Nem Moraes nem o TSE deram mais detalhes desse plano mirabolante do ministro para as eleições de 2024, portanto, posso apenas analisar o discurso de Moraes, mas o que foi apresentado até agora é extremamente problemático do ponto de vista jurídico e constitucional. Em primeiro lugar, a iniciativa causa bastante estranheza, porque o TSE não tem jurisdição para “monitorar pessoas”, objetivo declarado de Moraes. Jurisdição é um conceito do direito que conceitua poder: é o que define quem pode fazer o quê. A Constituição Federal regulamenta a atuação do TSE nos artigos 118 e seguintes, sendo que o art. 121 diz que lei complementar disporá sobre a organização e competência dos tribunais e juízes eleitorais.
A ideia de Moraes parece algo vindo direto
das páginas da história, como a polícia secreta
de Hitler, a SS alemã, ou aquela empregada
por Stálin durante a União Soviética
Não há uma única lei complementar no Brasil, discutida e aprovada pelo Congresso Nacional e sancionada pelo presidente da República, que dê a Moraes e ao TSE o poder de “monitorar pessoas”. O TSE simplesmente não tem esse poder, e até que essa lei complementar exista, qualquer iniciativa nesse sentido estará totalmente contaminada pelo vício da ilegalidade. O TSE é um órgão essencialmente administrativo, que tem como função, dentro do Poder Judiciário, organizar e administrar as eleições. O TSE não tem o poder de criar uma polícia de caráter repressivo.
Um segundo problema é que Moraes disse que o grupo vai monitorar “pessoas que atentam contra a democracia”, mas esse objetivo também é ilegal. O sistema penal e processual vigente no Brasil é o acusatório, em que predomina o princípio do devido processo legal e a separação entre as funções de investigar, processar e julgar/punir. O Estado não pode, portanto, investigar pessoas, mas sim fatos. Investigar pessoas é uma das principais características de um antigo sistema inquisitório, cujo melhor exemplo é o das perseguições ocorridas durante a Idade Média pela Santa Inquisição. Nesse sistema, não se investigam fatos, mas pessoas – parte-se da pessoa que se quer condenar para depois encontrar um fato ou prova que a incrimine, ou inventá-los, se não puderem ser produzidos.
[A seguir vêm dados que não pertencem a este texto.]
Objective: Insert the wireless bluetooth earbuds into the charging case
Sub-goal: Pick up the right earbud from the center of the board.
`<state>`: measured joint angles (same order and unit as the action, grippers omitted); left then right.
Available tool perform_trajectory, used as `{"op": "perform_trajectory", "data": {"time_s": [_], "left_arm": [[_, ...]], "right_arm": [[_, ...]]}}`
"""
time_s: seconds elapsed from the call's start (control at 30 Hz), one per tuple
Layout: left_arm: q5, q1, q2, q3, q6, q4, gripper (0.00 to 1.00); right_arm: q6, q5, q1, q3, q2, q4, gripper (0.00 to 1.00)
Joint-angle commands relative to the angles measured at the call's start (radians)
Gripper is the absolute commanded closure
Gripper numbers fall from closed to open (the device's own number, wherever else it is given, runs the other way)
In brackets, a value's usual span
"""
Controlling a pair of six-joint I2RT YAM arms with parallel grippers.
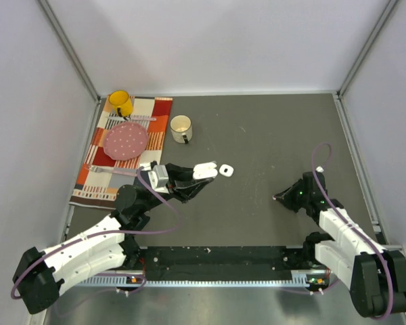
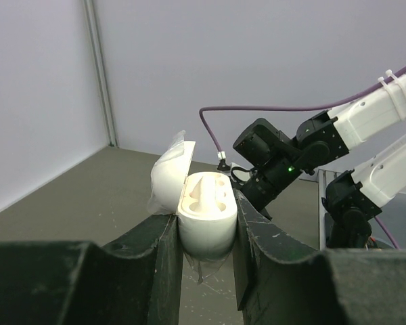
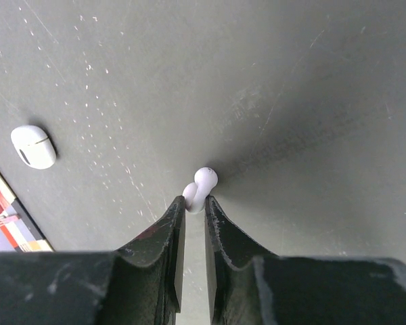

A iniciativa de Moraes, além de ser muito parecida com a das polícias secretas que abundavam e ainda abundam nas ditaduras ao redor do mundo, assemelha-se muito com um tipo de “political profiling”, isto é, uma tentativa de filtrar e perseguir pessoas em razão de suas preferências políticas pessoais. Na prática, o que vai acontecer é uma investida contra pessoas que Moraes e seus colegas classificam de extrema-direita, que hoje no Brasil significa apoiar o ex-presidente Jair Bolsonaro.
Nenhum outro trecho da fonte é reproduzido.